= Exercise aim =
Look through the material below and count the lines with the string "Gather". Report only the count.
Listed records START
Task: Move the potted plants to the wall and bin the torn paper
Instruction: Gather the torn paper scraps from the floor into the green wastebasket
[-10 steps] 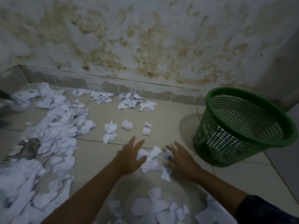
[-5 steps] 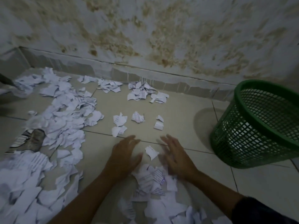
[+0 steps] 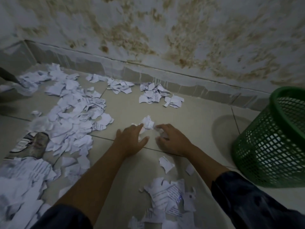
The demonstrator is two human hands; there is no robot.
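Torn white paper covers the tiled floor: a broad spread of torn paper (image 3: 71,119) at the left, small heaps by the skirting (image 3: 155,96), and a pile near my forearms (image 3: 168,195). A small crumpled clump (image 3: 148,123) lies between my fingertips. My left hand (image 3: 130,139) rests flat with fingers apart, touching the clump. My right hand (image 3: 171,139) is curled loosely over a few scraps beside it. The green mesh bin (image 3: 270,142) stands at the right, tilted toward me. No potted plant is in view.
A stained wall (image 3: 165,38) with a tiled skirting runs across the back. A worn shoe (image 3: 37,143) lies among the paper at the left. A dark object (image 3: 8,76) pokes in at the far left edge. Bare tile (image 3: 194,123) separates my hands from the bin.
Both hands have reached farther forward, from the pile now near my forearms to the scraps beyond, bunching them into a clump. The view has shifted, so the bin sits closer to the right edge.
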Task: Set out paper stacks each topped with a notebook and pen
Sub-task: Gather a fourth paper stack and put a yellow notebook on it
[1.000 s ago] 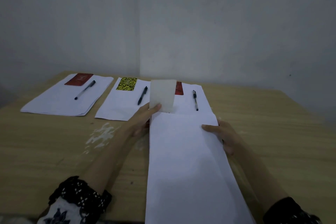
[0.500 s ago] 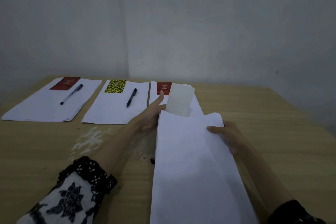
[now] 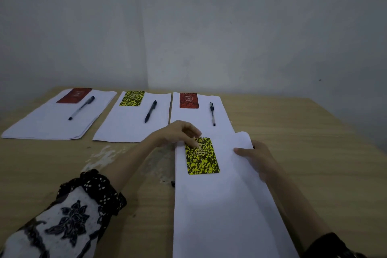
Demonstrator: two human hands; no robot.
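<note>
A: Where the near paper stack [image 3: 226, 205] lies on the wooden table [image 3: 314, 142], what tops it?
B: One flat rectangular yellow-black mottled notebook [image 3: 202, 156]; left hand [image 3: 180, 134] pinches its far edge.
A: Right hand [image 3: 258, 158]?
B: Fingers curled round the stack's right edge, gripping.
A: Beyond?
B: Three stacks, each bearing notebook and pen: left [image 3: 58, 119], middle [image 3: 134, 119], right [image 3: 201, 115].

The near paper stack [image 3: 222, 216] runs off the bottom edge. It hides most of a small black thing [image 3: 172, 183] and some fingers of the right hand [image 3: 257, 157].
</note>
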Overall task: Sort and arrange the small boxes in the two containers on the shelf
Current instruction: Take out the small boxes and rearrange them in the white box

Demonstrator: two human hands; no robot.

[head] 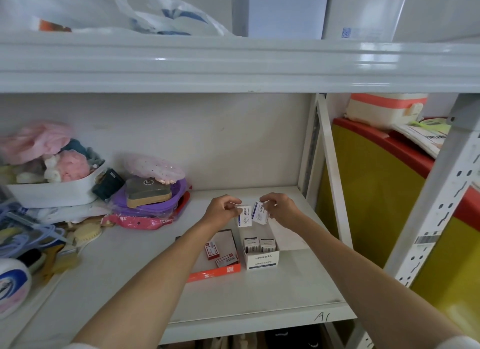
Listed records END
= Result for this exercise =
2